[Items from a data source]
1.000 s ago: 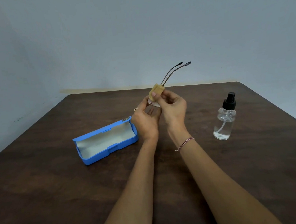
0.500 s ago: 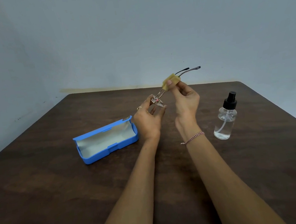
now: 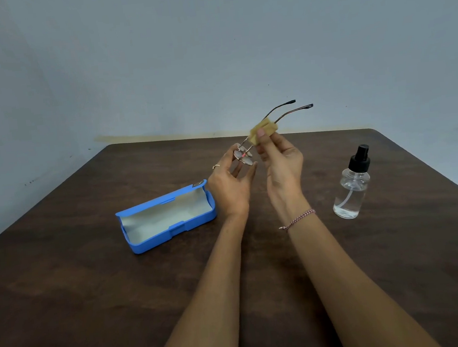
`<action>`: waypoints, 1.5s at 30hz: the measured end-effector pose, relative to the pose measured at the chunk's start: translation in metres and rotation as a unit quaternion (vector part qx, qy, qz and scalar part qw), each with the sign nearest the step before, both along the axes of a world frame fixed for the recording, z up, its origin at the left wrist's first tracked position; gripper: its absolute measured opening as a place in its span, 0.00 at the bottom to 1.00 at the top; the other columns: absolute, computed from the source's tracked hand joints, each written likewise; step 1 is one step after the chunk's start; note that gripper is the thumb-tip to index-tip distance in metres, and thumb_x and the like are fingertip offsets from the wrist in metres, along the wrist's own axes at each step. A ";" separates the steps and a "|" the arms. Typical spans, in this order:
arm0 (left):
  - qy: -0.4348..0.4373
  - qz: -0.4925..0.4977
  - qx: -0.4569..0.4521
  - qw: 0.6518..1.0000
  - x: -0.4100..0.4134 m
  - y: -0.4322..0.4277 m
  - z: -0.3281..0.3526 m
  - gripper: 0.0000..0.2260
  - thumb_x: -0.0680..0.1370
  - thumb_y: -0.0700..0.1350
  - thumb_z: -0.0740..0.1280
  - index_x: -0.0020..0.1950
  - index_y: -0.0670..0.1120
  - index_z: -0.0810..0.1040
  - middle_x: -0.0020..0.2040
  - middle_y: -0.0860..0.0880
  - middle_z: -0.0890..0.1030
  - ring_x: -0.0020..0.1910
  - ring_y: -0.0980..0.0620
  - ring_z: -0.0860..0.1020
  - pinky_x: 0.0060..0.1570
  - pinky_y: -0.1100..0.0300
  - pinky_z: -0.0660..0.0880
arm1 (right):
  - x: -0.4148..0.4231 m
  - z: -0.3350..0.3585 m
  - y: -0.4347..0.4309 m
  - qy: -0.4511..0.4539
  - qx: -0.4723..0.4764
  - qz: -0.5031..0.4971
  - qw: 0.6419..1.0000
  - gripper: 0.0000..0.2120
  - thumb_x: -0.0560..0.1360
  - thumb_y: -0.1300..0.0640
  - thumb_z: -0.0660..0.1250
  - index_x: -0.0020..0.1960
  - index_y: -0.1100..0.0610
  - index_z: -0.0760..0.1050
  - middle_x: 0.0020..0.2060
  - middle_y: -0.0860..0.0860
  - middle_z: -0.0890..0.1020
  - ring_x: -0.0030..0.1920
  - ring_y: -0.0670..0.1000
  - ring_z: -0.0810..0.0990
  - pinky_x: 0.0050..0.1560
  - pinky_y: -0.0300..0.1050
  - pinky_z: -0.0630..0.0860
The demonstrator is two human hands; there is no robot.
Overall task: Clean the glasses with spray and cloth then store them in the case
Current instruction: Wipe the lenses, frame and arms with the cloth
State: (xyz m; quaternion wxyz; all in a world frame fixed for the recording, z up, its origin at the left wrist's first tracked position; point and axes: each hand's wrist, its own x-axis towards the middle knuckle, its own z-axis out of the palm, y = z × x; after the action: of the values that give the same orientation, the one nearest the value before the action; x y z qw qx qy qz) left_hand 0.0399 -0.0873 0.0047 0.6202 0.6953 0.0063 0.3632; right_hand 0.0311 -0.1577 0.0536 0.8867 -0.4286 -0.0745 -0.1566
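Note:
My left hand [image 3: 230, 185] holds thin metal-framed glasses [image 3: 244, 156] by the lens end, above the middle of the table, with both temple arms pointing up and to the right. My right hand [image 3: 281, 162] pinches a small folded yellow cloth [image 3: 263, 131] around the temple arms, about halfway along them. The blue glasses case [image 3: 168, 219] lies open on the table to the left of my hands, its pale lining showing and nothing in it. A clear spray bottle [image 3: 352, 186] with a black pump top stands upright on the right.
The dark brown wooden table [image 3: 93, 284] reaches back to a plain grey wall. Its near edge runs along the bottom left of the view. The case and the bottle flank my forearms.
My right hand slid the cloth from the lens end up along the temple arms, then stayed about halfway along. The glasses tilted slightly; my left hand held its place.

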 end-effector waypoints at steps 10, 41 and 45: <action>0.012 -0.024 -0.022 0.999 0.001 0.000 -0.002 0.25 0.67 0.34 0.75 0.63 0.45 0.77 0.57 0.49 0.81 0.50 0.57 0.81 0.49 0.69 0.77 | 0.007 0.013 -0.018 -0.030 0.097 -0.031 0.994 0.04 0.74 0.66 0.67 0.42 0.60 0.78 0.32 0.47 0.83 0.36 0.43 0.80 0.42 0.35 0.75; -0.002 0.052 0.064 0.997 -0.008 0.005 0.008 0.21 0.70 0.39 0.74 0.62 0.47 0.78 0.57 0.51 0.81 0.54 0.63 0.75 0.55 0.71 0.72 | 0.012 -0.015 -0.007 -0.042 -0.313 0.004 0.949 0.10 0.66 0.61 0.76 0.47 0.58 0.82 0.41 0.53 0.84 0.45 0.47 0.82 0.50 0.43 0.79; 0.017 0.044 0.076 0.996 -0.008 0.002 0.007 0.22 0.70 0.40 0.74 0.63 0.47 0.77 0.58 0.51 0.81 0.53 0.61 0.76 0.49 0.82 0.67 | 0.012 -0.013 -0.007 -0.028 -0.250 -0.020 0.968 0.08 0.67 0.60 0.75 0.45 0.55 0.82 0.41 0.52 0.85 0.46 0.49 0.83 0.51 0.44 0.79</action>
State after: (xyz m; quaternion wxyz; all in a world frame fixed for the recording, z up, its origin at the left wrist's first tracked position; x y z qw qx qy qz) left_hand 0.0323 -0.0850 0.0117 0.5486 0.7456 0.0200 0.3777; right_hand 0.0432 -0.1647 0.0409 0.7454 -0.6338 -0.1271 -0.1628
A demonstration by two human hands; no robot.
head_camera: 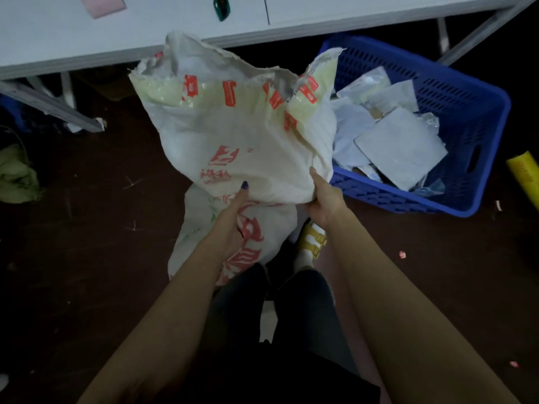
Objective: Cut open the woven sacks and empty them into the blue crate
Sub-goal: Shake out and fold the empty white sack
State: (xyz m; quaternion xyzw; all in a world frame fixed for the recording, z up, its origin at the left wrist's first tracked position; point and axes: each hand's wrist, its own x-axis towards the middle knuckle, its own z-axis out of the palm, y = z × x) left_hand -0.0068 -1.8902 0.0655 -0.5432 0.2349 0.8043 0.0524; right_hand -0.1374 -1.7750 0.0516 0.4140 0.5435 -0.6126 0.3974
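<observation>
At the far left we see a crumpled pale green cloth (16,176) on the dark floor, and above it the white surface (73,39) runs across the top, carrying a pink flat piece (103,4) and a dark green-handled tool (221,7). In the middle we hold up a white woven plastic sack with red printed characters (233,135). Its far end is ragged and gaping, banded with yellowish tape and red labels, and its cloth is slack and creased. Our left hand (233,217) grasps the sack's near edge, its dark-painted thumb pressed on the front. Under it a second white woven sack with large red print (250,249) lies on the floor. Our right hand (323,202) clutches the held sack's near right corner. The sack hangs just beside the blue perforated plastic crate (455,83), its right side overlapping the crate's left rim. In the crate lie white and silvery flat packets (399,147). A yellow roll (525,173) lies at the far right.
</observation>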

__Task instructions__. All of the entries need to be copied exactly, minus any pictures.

__Solution for this problem__.
1.000 s ago: 
0.500 s ago: 
now: 
`<action>`: waypoints, 1.5s at 30hz: the measured end-effector pose, relative to the pose measured at the chunk's start: translation in metres and rotation as a unit quaternion (vector part qx, qy, qz and scalar part qw), each with the sign nearest the step before, both along the axes of a world frame fixed for the recording, z up, its origin at the left wrist's first tracked position; gripper: its absolute measured opening as a place in its span, 0.00 at the bottom to 1.00 at the top; the other columns: absolute, computed from the source's tracked hand joints, each written likewise; step 1 is one step after the chunk's start; note that gripper is the thumb-tip to index-tip distance in metres, and thumb_x and the like are fingertip offsets from the wrist in metres, along the wrist's own axes at each step. A ";" separates the steps and a "|" the arms. Typical spans, in this order:
arm0 (left):
  - qy: -0.4348..0.4373
  - qz: -0.4925..0.4977
  - qx: -0.4569..0.4521
  - qw: 0.6518..1.0000
  - x: -0.4100..0.4134 m
  - y: -0.4322..0.4277 m
  - z: -0.3281..0.3526 m
  - gripper: 0.0000..0.2260
  - thumb_x: -0.0680..0.1370
  - thumb_y: -0.0700..0.1350
  - thumb_z: -0.0740..0.1280
  - index_x: -0.0020..0.1950
  - index_y: -0.0670..0.1120
  - index_z: -0.0810..0.1040
  - middle_x: -0.0020..0.2040
  - middle_y: -0.0860..0.0880
  - middle_z: -0.0890..0.1030
  - ring_x: -0.0020..0.1910
  - ring_y: -0.0980..0.0620
  - ring_z: -0.0860..0.1020
  - pinky_x: 0.0060..0.1570
  - pinky_y: -0.1100..0.0300
  - pinky_z: -0.0660..0.0880
arm1 (right):
  - x: -0.4148..0.4231 m
  - z: -0.3350..0.3585 m
  - y: -0.4347..0.4309 m
  - qy: -0.4511..0.4539
  - qx: -0.4723..0.4764
  - qz: -0.5031..0.4971
  - qw: 0.6419..1.0000
  - gripper: 0.0000..0.2120
  - thumb_x: -0.0560..0.1360
  - thumb_y: -0.1300..0.0640
  - thumb_z: -0.0660..0.1250
  - index_x: -0.0020..0.1960
  - index_y: -0.1100..0.0610
  - index_z: -0.0760..0.1050
  - middle_x: 0.0020..0.2060
  - middle_y: -0.0860..0.0860
  - middle_z: -0.0890..0.1020
  - ring_x: -0.0030..0.1920
  - ring_y: -0.0670..0.1000
  - ring_z: -0.0810..0.0990
  - pinky_x: 0.0050..0.1560
  - pinky_y: -0.0300..0.1050
  - pinky_z: -0.0630..0.0860
The demonstrator is two human hands; there is no robot.
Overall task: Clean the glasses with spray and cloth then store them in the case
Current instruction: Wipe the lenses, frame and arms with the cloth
State: (xyz m; quaternion wxyz; all in a world frame fixed for the recording, z up, its origin at the left wrist's first tracked position; point and axes: each hand's wrist, its own x-axis towards the middle knuckle, its own z-axis out of the palm, y = z × x; after the action: of the values that give the same orientation, the one nearest the value before the action; x y z qw qx qy qz) left_hand 0.0399 -0.0873 0.0047 0.6202 0.6953 0.0063 0.3632; right_hand 0.0311 -0.1577 0.0536 0.8867 -0.4286 -0.0745 -0.1566
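Note:
My left hand [image 3: 230, 185] holds thin metal-framed glasses [image 3: 244, 156] by the lens end, above the middle of the table, with both temple arms pointing up and to the right. My right hand [image 3: 281, 162] pinches a small folded yellow cloth [image 3: 263, 131] around the temple arms, about halfway along them. The blue glasses case [image 3: 168, 219] lies open on the table to the left of my hands, its pale lining showing and nothing in it. A clear spray bottle [image 3: 352, 186] with a black pump top stands upright on the right.
The dark brown wooden table [image 3: 93, 284] reaches back to a plain grey wall. Its near edge runs along the bottom left of the view. The case and the bottle flank my forearms.
My right hand slid the cloth from the lens end up along the temple arms, then stayed about halfway along. The glasses tilted slightly; my left hand held its place.
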
 end-effector waypoints at steps 10, 41 and 45: <action>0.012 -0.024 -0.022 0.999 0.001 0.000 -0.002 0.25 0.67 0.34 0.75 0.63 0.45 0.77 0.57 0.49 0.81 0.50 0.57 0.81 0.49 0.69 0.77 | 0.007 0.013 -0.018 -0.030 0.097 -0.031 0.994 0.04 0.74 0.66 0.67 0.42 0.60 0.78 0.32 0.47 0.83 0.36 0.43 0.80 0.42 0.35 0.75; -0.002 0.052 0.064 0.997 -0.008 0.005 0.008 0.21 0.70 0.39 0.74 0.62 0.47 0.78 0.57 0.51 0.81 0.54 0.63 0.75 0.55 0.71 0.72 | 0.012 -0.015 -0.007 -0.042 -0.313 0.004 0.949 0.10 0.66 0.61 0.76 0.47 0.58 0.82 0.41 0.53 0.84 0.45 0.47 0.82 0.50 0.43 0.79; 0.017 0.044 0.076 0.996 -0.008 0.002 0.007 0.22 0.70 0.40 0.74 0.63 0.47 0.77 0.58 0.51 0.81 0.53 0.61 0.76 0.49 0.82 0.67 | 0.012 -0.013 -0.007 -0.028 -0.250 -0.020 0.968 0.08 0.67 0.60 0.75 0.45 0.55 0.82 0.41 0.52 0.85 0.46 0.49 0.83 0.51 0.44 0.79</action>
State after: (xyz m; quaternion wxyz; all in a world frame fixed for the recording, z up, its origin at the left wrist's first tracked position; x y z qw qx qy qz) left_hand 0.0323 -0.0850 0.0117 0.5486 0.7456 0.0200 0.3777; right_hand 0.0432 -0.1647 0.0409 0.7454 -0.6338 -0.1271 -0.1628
A demonstration by two human hands; no robot.
head_camera: 
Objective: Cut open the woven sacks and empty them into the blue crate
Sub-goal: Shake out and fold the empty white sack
State: (xyz m; quaternion xyzw; all in a world frame fixed for the recording, z up, its origin at the left wrist's first tracked position; point and axes: each hand's wrist, its own x-axis towards the middle knuckle, its own z-axis out of the palm, y = z × x) left_hand -0.0068 -1.8902 0.0655 -0.5432 0.2349 0.8043 0.0524; right_hand -0.1374 -1.7750 0.0516 0.4140 0.5435 -0.6126 0.3974
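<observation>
At the far left we see a crumpled pale green cloth (16,176) on the dark floor, and above it the white surface (73,39) runs across the top, carrying a pink flat piece (103,4) and a dark green-handled tool (221,7). In the middle we hold up a white woven plastic sack with red printed characters (233,135). Its far end is ragged and gaping, banded with yellowish tape and red labels, and its cloth is slack and creased. Our left hand (233,217) grasps the sack's near edge, its dark-painted thumb pressed on the front. Under it a second white woven sack with large red print (250,249) lies on the floor. Our right hand (323,202) clutches the held sack's near right corner. The sack hangs just beside the blue perforated plastic crate (455,83), its right side overlapping the crate's left rim. In the crate lie white and silvery flat packets (399,147). A yellow roll (525,173) lies at the far right.
</observation>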

Nothing else is needed to complete the exercise.